Fast-forward to 2019 and it looks like we’re coming full circle, with artists fully committing to the full western look. Whether it's Post Malone’s custom Union Western suits, or Lil Nas X’s fringed jackets and ridge top hats, western hasn't been this ubiquitous since Elvis. No man pulls it off better than Orville Peck, the Lone Ranger-masked Canadian singer. “I think people connect with the image of a cowboy because it represents a sort of personal freedom,” Peck says. “The freedom to be an outsider or an outlaw and still hold your head high. I’ve felt like a cowboy my whole life.”
Peck is not a nostalgic novelty act; he's an LGBT country star for the modern age, who pours his vulnerabilities and broken heart into his lyrics – and updates the genre's look as well. “My style is mostly drawn from cowboy culture, but there’s a lot more diversity in that than people may know,” he says. “I like to combine basic western elements with high fashion; I’m following a long legacy of country artists that have heightened aesthetics.”
How to wear Western right now
All of which means that western doesn’t have to come with a second-hand smell. Brands such as Saint Laurent, Brunello Cucinelli, Needles, Billy, and SSS World Corp are all dabbling. This is just more proof that it's one of those rare trends that can translate from the catwalk to the street, meaning you can wear key pieces across a wide variety of scenarios. “Investing in a western shirt is the simplest way to dip into this trend,” explains Mr Porter’s style director, Olie Arnold. “It’s a versatile piece which can be worn with a range of wardrobe staples from denim, to chinos, and even under a suit to give it a more casual feel.”
Our advice is to start off subtly: replace your plain revere collar shirts with versions with minor western details, like contrast panelling or utility pockets. Their beauty is their flexibility: jeans or trousers, boots or trainers, leather jacket or bomber, it works with almost any off-duty staple.
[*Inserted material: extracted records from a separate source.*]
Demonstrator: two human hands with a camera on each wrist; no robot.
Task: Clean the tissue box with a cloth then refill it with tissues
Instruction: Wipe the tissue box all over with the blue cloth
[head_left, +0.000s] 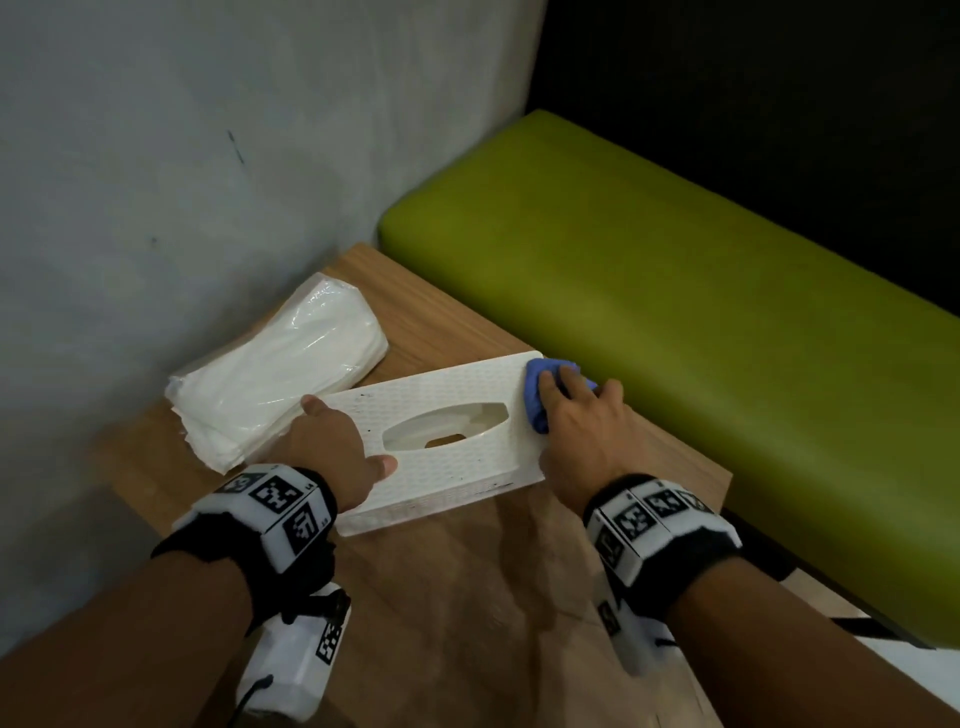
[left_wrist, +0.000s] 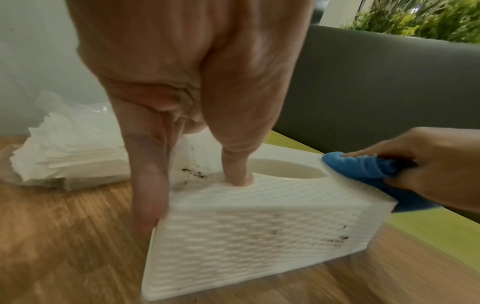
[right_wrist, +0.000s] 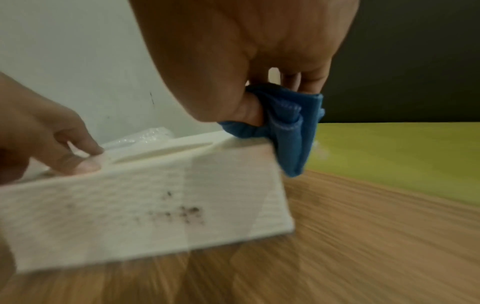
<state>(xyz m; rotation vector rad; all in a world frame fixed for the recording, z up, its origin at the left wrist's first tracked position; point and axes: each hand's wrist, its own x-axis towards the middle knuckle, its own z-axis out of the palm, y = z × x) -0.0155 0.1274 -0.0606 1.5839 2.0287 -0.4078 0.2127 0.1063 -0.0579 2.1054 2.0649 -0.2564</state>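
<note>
A white textured tissue box (head_left: 447, 415) with an oval slot lies on the wooden table (head_left: 467, 597). Dark specks mark its top and its near side (left_wrist: 335, 239). My left hand (head_left: 349, 432) grips the box's left end, thumb (left_wrist: 237, 172) pressed on top by the slot and fingers down the end face. My right hand (head_left: 576, 415) holds a bunched blue cloth (head_left: 535, 395) against the top's right end, part of it hanging over the corner (right_wrist: 291, 127). A clear plastic pack of white tissues (head_left: 280, 374) lies behind the box, to the left.
A grey wall (head_left: 208, 130) stands close along the table's left and back. A green bench cushion (head_left: 675, 312) runs along the table's right edge, just beyond the cloth. Bare wood lies between the box and me.
</note>
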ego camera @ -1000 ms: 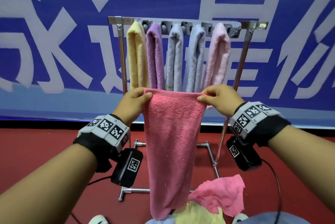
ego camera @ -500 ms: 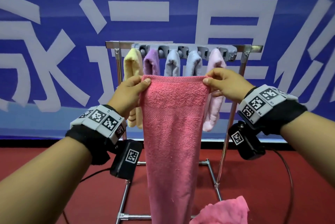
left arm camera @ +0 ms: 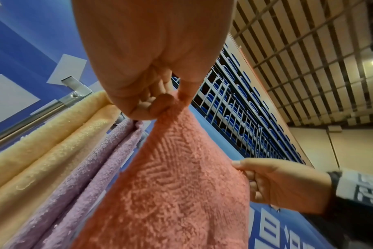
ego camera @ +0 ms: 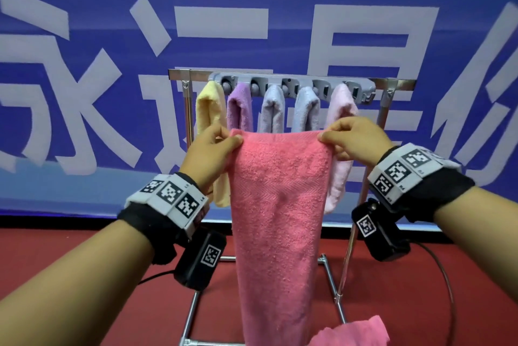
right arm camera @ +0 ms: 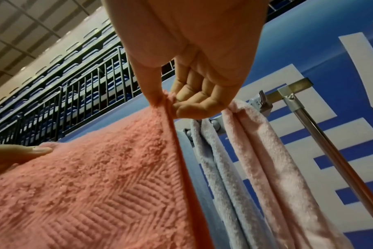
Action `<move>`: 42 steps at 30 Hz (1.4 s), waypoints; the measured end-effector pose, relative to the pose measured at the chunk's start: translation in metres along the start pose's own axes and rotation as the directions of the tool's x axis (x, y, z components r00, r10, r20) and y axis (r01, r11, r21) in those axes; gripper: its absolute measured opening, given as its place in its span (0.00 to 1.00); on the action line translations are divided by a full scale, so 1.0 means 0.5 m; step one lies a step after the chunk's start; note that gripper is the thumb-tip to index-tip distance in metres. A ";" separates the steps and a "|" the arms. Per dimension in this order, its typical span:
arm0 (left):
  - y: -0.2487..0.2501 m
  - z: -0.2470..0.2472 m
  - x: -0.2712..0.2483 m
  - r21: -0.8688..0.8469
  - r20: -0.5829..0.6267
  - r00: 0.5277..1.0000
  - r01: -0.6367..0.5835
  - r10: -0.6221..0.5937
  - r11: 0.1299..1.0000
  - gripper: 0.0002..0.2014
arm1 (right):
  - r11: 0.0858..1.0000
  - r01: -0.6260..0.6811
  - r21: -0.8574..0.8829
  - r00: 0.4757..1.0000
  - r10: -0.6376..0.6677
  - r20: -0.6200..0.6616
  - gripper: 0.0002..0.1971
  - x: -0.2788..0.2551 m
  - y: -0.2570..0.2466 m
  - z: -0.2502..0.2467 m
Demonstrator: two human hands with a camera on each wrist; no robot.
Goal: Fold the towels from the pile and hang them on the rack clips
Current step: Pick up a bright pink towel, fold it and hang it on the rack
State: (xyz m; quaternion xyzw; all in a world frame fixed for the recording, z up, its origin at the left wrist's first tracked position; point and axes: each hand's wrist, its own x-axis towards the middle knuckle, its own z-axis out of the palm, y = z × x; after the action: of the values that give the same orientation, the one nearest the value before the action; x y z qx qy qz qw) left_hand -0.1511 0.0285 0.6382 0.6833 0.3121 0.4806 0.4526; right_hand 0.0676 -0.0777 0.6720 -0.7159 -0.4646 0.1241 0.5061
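A coral-pink towel [ego camera: 277,219] hangs long and folded between both hands, in front of the rack. My left hand [ego camera: 215,146] pinches its top left corner [left arm camera: 170,107], thumb on the near side. My right hand [ego camera: 344,138] pinches the top right corner [right arm camera: 166,99]. Behind it stands the metal rack [ego camera: 392,83] with a grey clip bar [ego camera: 291,83]. On the clips hang a yellow towel [ego camera: 208,110], a purple towel [ego camera: 239,110], two pale blue-grey towels [ego camera: 273,110] and a pale pink towel [ego camera: 342,104]. The rightmost clip [ego camera: 361,92] holds nothing.
A bright pink towel [ego camera: 353,331] from the pile shows at the bottom edge. The rack's base bars [ego camera: 333,289] lie on the red floor [ego camera: 70,261]. A blue banner with white characters [ego camera: 84,93] fills the background. A black cable [ego camera: 445,275] trails at the right.
Both hands have lifted the coral towel up toward the clip bar. The view has tilted upward, so most of the pile has dropped out of sight.
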 end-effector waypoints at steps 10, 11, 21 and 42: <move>-0.061 0.079 -0.035 0.165 0.019 0.996 0.082 -0.087 0.983 0.10 | 0.975 -0.206 -0.078 0.975 0.211 0.062 0.14 -0.029 0.052 0.113; -0.064 0.085 -0.038 0.166 0.047 0.994 0.089 -0.098 0.982 0.10 | 0.976 -0.218 -0.032 0.971 0.220 0.099 0.13 -0.034 0.051 0.123; -0.074 0.106 -0.053 0.160 0.189 0.972 0.112 -0.141 0.981 0.08 | 0.966 -0.244 0.083 0.950 0.221 0.221 0.08 -0.041 0.045 0.153; -0.052 0.008 -0.043 0.494 0.281 0.960 -0.162 0.019 0.854 0.14 | 0.998 -0.057 -0.018 0.950 0.059 0.307 0.09 -0.043 0.053 0.104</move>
State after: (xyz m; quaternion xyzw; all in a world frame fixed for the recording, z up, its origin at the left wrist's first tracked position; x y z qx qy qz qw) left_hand -0.1543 0.0189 0.6059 0.8510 0.3321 0.3053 0.2690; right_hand 0.0366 -0.0644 0.6200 -0.7034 -0.5169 0.2468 0.4208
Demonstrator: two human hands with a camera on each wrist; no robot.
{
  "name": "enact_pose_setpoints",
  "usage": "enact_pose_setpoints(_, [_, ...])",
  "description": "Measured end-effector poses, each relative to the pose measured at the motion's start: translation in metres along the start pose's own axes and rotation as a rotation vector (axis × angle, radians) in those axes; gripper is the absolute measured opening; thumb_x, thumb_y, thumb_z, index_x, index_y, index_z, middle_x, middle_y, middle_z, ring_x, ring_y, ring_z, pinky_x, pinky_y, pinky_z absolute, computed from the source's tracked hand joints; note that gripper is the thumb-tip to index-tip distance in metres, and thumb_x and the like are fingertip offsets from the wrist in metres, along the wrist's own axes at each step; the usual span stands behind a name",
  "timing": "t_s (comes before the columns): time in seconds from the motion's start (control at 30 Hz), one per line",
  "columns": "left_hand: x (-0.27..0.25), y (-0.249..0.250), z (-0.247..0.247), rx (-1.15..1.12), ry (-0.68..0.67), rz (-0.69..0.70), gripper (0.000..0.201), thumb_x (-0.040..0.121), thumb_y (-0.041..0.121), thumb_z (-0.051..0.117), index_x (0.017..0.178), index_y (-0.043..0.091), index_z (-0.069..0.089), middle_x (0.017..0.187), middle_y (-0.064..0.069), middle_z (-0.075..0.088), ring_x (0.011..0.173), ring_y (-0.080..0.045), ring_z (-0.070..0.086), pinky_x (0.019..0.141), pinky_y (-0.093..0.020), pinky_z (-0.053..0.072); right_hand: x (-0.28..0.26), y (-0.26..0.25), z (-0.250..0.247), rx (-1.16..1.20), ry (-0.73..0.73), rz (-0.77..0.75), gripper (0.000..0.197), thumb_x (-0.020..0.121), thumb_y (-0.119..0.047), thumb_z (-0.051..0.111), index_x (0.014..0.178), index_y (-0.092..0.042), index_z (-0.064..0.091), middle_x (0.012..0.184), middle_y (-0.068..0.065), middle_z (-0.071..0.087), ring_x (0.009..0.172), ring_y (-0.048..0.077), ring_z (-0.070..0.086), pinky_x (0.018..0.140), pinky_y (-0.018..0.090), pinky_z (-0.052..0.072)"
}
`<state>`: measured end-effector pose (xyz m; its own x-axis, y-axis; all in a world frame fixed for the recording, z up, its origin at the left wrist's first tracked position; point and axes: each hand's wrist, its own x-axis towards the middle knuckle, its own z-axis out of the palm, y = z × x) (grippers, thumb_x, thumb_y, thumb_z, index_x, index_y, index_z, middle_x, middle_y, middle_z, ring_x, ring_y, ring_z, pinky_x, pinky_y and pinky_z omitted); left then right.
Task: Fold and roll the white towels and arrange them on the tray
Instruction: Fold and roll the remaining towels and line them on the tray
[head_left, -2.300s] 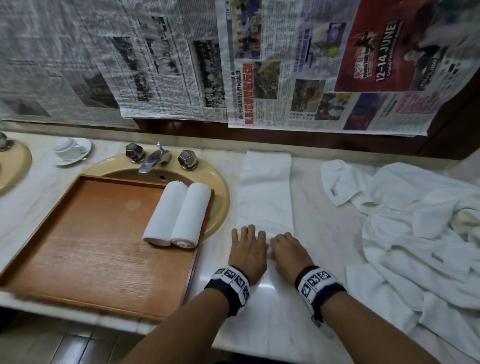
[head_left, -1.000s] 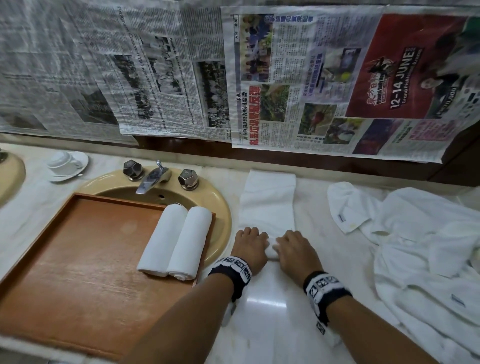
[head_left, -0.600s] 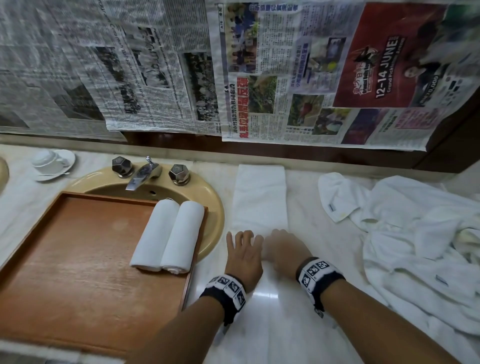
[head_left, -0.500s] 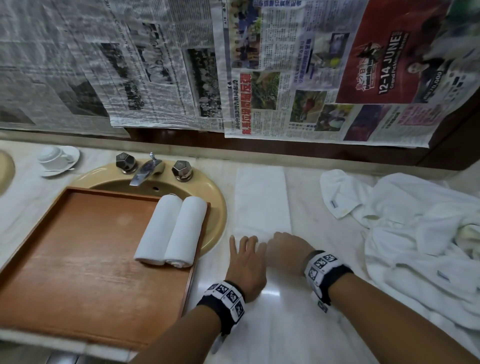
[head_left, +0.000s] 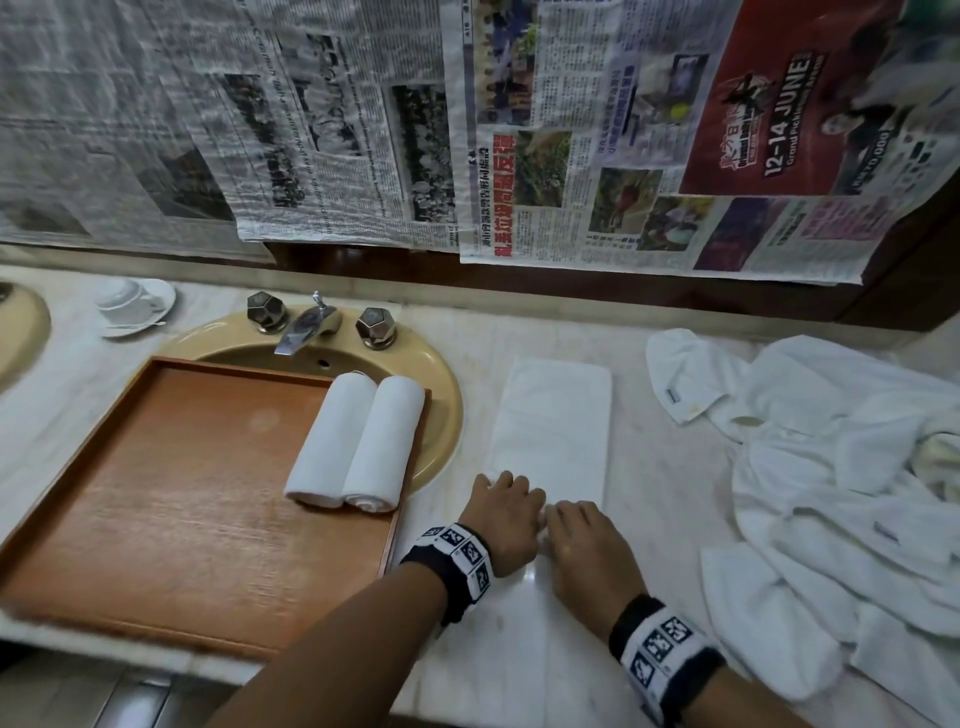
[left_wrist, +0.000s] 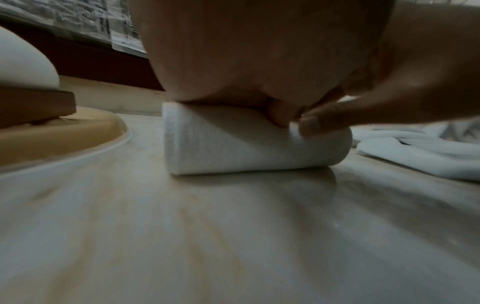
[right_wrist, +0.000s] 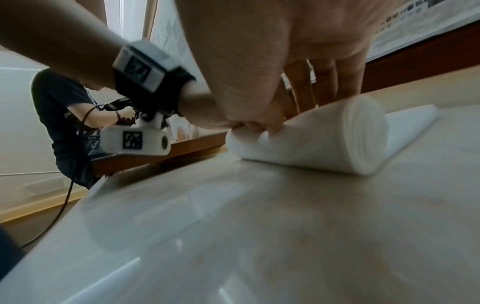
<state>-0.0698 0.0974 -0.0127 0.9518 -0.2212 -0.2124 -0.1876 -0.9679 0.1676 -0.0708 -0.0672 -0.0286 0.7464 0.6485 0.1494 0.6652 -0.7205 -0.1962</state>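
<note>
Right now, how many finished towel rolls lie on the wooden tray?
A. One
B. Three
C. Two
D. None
C. Two rolled towels lie side by side, touching, at the far right of the tray, while a third towel is only partly rolled on the counter under the left hand and right hand.

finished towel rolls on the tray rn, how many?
2. Both rolled towels lie side by side, touching, at the tray's far right corner: left roll, right roll. A third towel is only part-rolled on the counter under both hands.
</note>
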Motion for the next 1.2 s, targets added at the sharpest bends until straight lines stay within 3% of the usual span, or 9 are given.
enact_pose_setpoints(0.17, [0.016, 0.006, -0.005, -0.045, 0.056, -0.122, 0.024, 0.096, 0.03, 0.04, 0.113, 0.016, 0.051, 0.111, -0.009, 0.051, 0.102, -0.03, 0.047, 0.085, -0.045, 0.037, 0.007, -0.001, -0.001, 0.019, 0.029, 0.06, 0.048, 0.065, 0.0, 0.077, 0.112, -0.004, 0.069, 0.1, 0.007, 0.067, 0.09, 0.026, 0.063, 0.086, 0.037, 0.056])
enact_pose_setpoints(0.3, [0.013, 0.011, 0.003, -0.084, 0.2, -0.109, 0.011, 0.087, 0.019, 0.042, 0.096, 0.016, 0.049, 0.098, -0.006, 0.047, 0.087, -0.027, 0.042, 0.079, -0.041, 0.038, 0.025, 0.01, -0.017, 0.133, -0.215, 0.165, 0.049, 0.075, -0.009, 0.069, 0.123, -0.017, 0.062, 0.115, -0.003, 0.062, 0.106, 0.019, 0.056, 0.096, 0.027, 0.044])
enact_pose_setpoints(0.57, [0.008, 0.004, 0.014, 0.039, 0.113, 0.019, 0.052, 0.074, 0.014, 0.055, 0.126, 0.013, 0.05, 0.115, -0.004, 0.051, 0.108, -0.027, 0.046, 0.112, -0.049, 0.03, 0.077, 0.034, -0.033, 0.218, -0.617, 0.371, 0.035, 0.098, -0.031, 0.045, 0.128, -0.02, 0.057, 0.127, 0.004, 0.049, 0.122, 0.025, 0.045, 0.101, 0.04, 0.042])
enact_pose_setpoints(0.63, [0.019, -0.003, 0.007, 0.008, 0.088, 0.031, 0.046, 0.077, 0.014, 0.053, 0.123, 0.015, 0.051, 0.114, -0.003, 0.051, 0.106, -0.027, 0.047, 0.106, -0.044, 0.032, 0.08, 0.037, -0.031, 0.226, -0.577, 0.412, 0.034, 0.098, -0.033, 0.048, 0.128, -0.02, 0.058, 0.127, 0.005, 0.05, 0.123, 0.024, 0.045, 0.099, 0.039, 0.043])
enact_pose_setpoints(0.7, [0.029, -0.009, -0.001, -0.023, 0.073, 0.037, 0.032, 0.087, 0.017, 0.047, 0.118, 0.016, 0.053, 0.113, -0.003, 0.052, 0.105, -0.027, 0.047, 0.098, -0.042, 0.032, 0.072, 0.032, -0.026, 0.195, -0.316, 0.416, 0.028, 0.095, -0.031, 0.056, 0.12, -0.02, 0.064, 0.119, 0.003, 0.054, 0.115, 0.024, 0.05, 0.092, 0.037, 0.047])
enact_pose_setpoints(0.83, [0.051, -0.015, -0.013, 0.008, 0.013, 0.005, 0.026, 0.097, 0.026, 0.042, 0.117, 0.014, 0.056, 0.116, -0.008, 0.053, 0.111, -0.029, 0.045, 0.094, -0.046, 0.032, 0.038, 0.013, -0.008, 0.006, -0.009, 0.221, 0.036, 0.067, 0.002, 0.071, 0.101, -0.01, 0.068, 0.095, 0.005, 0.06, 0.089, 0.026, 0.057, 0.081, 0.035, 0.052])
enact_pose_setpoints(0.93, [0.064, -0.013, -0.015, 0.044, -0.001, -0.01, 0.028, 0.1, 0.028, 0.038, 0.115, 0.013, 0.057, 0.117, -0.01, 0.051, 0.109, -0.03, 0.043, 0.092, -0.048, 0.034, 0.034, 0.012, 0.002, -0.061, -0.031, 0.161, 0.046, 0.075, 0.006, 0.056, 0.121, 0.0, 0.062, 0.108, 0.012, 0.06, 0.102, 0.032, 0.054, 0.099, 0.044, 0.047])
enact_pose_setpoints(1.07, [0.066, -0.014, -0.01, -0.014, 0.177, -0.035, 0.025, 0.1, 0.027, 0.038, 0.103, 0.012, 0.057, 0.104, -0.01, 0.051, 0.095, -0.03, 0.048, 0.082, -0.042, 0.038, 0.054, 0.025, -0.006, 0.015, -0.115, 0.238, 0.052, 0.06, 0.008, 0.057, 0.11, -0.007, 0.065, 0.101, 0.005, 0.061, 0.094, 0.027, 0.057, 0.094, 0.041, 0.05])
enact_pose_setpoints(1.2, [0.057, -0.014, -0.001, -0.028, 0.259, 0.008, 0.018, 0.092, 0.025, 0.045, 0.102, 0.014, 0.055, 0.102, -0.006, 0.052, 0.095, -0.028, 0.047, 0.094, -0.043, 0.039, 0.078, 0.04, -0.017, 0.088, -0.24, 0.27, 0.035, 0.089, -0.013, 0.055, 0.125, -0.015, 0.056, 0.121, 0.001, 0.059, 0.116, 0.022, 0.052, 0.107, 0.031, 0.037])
For outerwear, there's a couple of ways you can play with the look depending on how much you're committing. Blue denim is your entry point, but this has been adopted by so many other trends that it's difficult to recognise its western origins without any distinguishing features, like a juxtaposing corduroy collar or standout yoke. A surefire way to amplify your denim jacket is to double up on it with your jeans. Keep it tonal and in the same colour family as your jeans, but don't match them exactly. A little contrast keeps you out of Texas tuxedo territory.
If that feels uninspired, experiment with suede truckers, which can work with plain tees and jeans as well as printed shirts and cropped trousers. Brown would be the pioneer's choice, but for a contemporary and seasonal take, red and green are both strong alternatives.
The hardest piece of this trend to pull off is definitely the cowboy boot, so if in doubt, substitute for a less statement-making piece that stilll has that chunky, hard-wearing feel. Dr Marten’s eight-eye boot, for example. For sleazy western decadence, though, it has to have a cuban heel and pointed toe. AMIRI has plenty of suede options, adorned with buckle and bandana details, which would bring out the potential of a leather biker jacket. For something more classic, Saint Laurent's harness boots are the ones for monochrome tailoring.
But like Orville Peck said: western's ethos is all about personal freedom, so make it your own. While you may not be able to quit your job to brew moonshine in the harsh desert sun, a suede jacket might just be enough for you to embrace the outlaw life.